* **WHAT THE EXERCISE ASKS**:
Return each line below holding the string "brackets".

* **PROVIDED MATERIAL**:
Segment Open
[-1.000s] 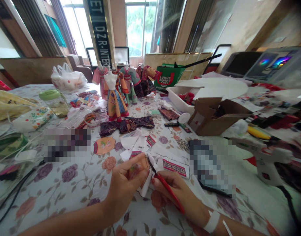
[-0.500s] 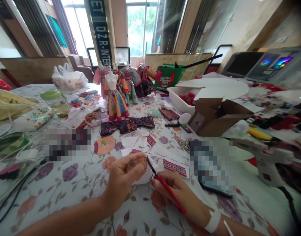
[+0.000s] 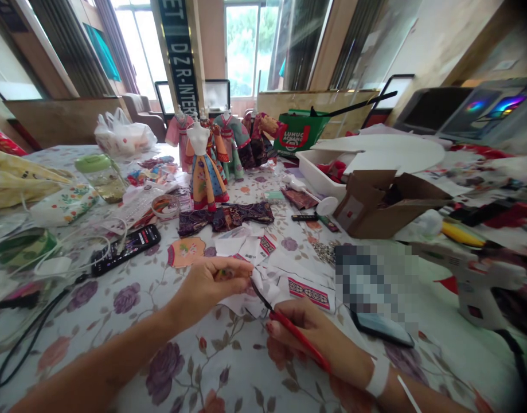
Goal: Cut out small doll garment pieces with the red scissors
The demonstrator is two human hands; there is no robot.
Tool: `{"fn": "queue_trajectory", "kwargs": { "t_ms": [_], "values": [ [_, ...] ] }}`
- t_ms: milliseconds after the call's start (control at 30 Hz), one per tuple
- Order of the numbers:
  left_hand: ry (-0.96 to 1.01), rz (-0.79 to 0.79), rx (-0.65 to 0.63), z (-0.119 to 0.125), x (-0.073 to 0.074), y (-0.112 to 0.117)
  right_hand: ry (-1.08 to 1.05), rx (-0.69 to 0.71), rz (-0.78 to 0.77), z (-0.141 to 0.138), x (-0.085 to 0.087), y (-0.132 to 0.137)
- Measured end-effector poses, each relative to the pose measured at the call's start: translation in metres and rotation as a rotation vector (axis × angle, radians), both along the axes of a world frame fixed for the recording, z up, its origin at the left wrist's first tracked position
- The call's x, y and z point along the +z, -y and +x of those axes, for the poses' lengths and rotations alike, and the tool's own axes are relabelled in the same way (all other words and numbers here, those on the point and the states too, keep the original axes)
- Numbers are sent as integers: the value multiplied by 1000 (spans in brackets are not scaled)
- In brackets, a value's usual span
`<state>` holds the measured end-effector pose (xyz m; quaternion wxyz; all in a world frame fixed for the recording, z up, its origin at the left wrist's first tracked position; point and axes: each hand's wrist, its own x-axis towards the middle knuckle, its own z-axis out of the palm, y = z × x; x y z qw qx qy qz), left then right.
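Apparently light and limp, the printed fabric piece (image 3: pixel 223 275) is pinched in the left hand (image 3: pixel 208 283) above the bench (image 3: pixel 241 376), so an edge hold likely suits it; the right hand (image 3: pixel 313 326) grips the red-handled scissors (image 3: pixel 285 322), dark blades (image 3: pixel 262 297) close by the left hand.

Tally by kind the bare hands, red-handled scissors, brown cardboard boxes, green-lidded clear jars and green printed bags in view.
Bare hands, left hand and right hand: 2
Red-handled scissors: 1
Brown cardboard box: 1
Green-lidded clear jar: 1
Green printed bag: 1
Total: 6
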<state>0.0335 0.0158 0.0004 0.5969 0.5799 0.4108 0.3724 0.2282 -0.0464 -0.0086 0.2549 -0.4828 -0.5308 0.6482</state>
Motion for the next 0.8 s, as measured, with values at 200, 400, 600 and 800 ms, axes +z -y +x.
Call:
{"fn": "queue_trajectory", "kwargs": {
  "t_ms": [200, 400, 600, 800],
  "values": [
    [-129, 40, -155, -9, 7, -7, -1, 22, 11, 2, -6, 0],
    [-118, 9, -175, -12, 11, -10, -46, 18, -10, 3, -12, 0],
    [-126, -26, -145, -11, 16, -7, 9, 31, 8, 2, -5, -1],
    [-178, -14, -177, -13, 18, -9, -6, 24, -2, 2, -5, -1]
  ]
}}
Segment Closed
* **ANSWER**:
- Numbers are sent as integers: the value multiplied by 1000 (spans in brackets are not scaled)
- In brackets, a value's usual span

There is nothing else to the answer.